The celebration of such evidence and argument by Darwin and his disciples reveals more about evolutionists than evolution. That they would find this argument persuasive reveals their underlying metaphysics and the heavy lifting it performs.

We are reminded of all this with the news of Weinstein’s new study. But we also see something new: The insertion, yet again, of Lamarck into the story. The irony is that the epigenetics, now revealed as the cause of repressed eye development in the cave fish, hearkens back to Lamarck.

Darwin despised Lamarck and later evolutionists made him the third rail in biology. Likewise they have pushed back hard against the scientific findings of epigenetics and their implications.

The environment must not drive biological change.

False.

Well then, such biological change must not be transgenerational.

False.

Well, such inheritance must not be long lasting, or otherwise robust.

False again.

This last failure is revealed yet again in the new blind cave fish findings.

False predictions count. A theory that is repeatedly wrong, over and over, in its fundamental expectations, will eventually be seen for what it is.

The rise of epigenetics is yet another such major failure. Evolutionists pushed back against it because it makes no sense on the theory, and that means it cannot now be easily accommodated.

One problem is that epigenetics is complex. The levels of coordination and intricacy of mechanism are far beyond evolution’s meager resources.

Another problem is the implied serendipity. For instance, one epigenetic mechanism involves the molecular tags placed on the tails of the DNA packing proteins called histones. While barcoding often seems to be an apt metaphor for epigenetics, the tagging of histone tails can influence the histone three-dimensional structures. It is not merely an information-bearing barcode. Like the tiny rudder causing the huge ship to change course, the tiny molecular tag can cause the much larger packing proteins to undergo conformational change, resulting in important changes in gene accessibility and expression.

This is all possible because of the special, peculiar structure and properties of the histone protein and its interaction with DNA. With evolution we must believe this just happened to evolve for no reason, and thus fortuitously enabled the rise of epigenetics.
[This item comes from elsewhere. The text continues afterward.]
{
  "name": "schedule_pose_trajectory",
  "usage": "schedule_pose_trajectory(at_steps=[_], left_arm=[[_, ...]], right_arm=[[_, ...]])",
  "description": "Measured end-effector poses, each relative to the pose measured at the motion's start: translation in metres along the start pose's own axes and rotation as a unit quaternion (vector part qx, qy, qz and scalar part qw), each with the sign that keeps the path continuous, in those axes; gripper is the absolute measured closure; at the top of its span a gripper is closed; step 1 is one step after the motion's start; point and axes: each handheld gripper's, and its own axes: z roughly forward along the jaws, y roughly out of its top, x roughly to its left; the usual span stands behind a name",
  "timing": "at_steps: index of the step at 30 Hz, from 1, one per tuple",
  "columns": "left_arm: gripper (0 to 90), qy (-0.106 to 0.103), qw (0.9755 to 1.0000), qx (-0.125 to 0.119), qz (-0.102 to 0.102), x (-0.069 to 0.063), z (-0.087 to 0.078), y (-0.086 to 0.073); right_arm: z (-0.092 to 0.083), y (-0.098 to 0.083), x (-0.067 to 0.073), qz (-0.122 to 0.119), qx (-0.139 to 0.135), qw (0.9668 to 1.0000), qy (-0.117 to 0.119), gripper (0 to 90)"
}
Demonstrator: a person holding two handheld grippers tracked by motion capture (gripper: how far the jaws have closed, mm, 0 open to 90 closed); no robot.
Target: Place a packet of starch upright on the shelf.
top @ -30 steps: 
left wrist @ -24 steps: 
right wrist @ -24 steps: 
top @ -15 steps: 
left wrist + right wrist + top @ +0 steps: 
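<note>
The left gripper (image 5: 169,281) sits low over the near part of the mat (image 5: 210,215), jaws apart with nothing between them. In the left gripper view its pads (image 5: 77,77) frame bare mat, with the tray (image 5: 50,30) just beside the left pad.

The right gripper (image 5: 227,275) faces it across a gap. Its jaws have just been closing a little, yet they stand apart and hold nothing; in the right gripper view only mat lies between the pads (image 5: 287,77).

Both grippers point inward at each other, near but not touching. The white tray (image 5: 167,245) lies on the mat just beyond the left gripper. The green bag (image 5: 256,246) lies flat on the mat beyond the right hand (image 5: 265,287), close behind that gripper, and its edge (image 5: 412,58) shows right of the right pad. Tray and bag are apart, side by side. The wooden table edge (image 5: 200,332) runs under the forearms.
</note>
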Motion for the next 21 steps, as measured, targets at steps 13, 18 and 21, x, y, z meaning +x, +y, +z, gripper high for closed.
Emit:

Another problem with epigenetics is that it is worthless, in evolutionary terms that is. The various mechanisms that sense environmental shifts and challenges, attach or remove one of the many different molecular tags to one of the many different DNA or histone locations, propagate these messages across generations, and so forth, do not produce the much needed fitness gain upon which natural selection operates.

The incredible epigenetics mechanisms are helpful only at some yet to be announced future epoch when the associated environmental challenge presents itself. In the meantime, selection is powerless and according to evolution the incredible system of epigenetics, that somehow just happened to arise from a long, long series of random mutations, would wither away with evolution none the wiser.
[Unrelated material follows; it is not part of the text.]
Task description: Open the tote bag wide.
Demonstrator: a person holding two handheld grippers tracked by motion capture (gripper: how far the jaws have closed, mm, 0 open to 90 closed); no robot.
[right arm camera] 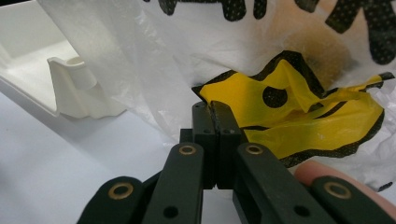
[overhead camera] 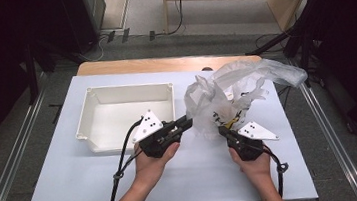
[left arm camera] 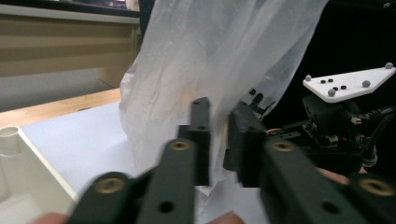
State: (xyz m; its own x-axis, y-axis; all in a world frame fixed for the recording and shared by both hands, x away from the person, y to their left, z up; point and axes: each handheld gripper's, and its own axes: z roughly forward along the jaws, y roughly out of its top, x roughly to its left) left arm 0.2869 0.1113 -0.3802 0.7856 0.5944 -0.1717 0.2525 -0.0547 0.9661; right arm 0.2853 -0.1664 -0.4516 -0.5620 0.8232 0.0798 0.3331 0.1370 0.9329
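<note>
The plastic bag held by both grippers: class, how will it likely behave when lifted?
The bag looks thin and crumpled, so probably floppy and light. Its loose top sags sideways, so it likely won't hold shape. The film may slip unless each gripper pinches firmly.

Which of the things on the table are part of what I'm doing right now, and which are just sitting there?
In the job:
- plastic bag, thin and translucent with yellow and black print
- left gripper, shut on the bag's film
- right gripper, shut on the bag's edge

Lying about:
- white tray, left of the bag, nothing in it
- white tabletop
</note>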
These are the general problems with epigenetics. In the case of the blind cave fish, however, there is a possible explanation. It is a longshot, but since this case specifically involves the loss of a stage of embryonic development, evolutionists can say that genetic mutations caused changes in the methylating proteins, causing them to be overactive.

This explanation relies on the preexistence of the various epigenetic mechanisms, so does not help to resolve the question of how they could have evolved. What the explanation does provide is a way for evolutionists to dodge the bullet presented by the specter of the cave fish intelligently responding to an environmental shift.
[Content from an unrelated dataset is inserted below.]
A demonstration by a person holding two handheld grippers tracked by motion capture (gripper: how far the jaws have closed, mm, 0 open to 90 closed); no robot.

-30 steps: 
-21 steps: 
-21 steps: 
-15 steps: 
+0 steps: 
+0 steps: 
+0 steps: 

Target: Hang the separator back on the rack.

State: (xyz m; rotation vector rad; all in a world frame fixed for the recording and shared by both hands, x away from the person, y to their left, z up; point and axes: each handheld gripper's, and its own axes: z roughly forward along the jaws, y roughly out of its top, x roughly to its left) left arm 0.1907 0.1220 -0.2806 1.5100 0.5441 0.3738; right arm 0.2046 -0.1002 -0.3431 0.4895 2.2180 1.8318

Such teleology in the natural world is not allowed. So the evolutionary prediction is that these proteins will be found to have particular random changes causing an increase in their methylation function, in particular at key locations in key genes (i.e., the genes associated with eye development).

That’s a long shot, and an incredible violation of Occam’s razor. My predictions are that (i) this evolutionary prediction will fail just as the hundreds that came before, and (ii) as with those earlier failures, this failure will do nothing to open the evolutionist’s eyes.